Surround / higher resolutions are more demanding and more accurately portray if the developer is taking advantage of these higher textures. I am not knocking 1080p as a developer, they look for what "70+%" of their clientele (us) use. Hence why SLI / Surround is never optimized proficiently. However, with higher resolutions, SLI usage should be increasing.
Hope that makes sense in a dumb down version, but would be nice to see benchmarks that are not just 1080p, otherwise most of these articles are not as beneficial. Anandtech of all people should be able to switch out a monitor or two.
JarredWalton - Saturday, October 4, 2014 - linkAt this time, I only have CrossFire setups for 290X and 280 (and 6970, though that's sort of not useful now). I only have single NVIDIA GPUs for the time being, and of course more configurations means more time to test. Assuming I can get a second GTX 970 (780 and 770 optional), I could at least run a few comparisons for surround gaming as I do have multiple monitors available.

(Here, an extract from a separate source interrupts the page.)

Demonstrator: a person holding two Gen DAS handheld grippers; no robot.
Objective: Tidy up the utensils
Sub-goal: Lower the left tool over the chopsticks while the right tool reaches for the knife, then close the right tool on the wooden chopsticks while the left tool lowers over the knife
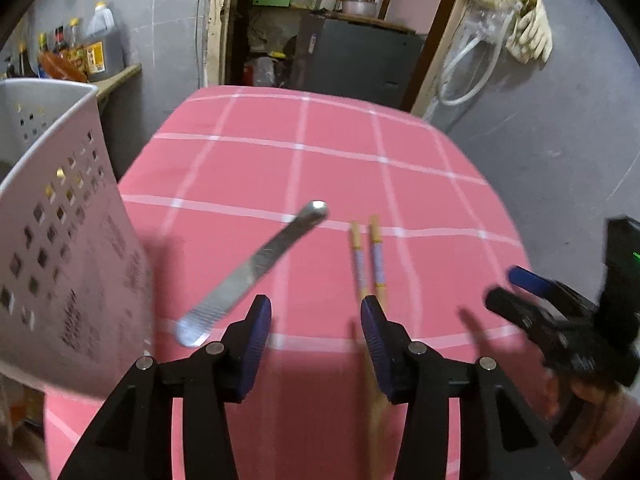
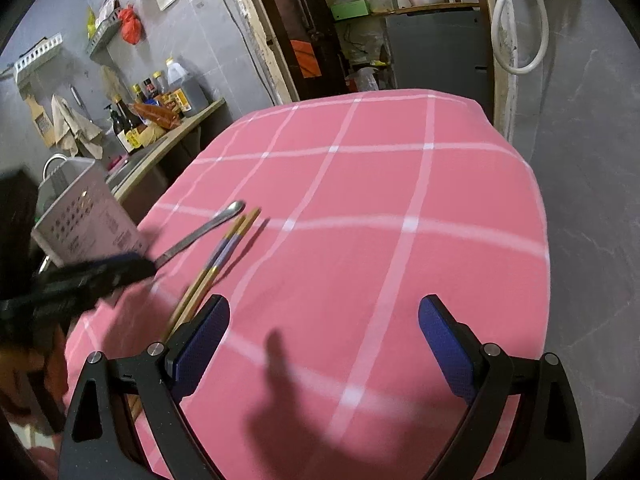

However, let me just say that I don't think developers are targeting the 70+% when they ignore multiple monitors but more like the 95%. Yes, multiple displays are a good way to bring GPUs to their knees, but so are 2560x1440 and 3840x2160. I'm more inclined to add those than surround gaming.
I actually have 2560x1440 numbers available, but at least for Metro Redux (with SSAA enabled) it's not particularly useful data without SLI/CF results. The GTX 780 hits 26.6 FPS average, the 970 is 25.6, and the R9 290X is also 25.6. A single R9 280 meanwhile is down at 15.6 FPS and the R9 280X is 19.2 FPS. In other words, not one of the single GPU configurations is able to reach 30+ FPS in Metro Redux. (Note: GTX 980 probably gets there, but not with much room to spare.)
Hope that helps; if this becomes a regular section on AnandTech (which is what I'm hoping to do), we'll almost certainly add additional GPUs in the future. Consider this the beta release. Hahaha. :-)
DPOverLord - Sunday, October 5, 2014 - linkThanks for writing back!
I hear what you are saying. I do feel though that in today's day and age multiple GPU configurations will become more and more mainstream. From 4k to multiple monitors it would be great to see benchmarks more reflective of that.
As I said the reason programs/games are not as optimized always is due to the developers budget. Nvidia and AMD claim it's a simple drive update, but it's not the case, AKA titan fall, and a few other games that needed code edited.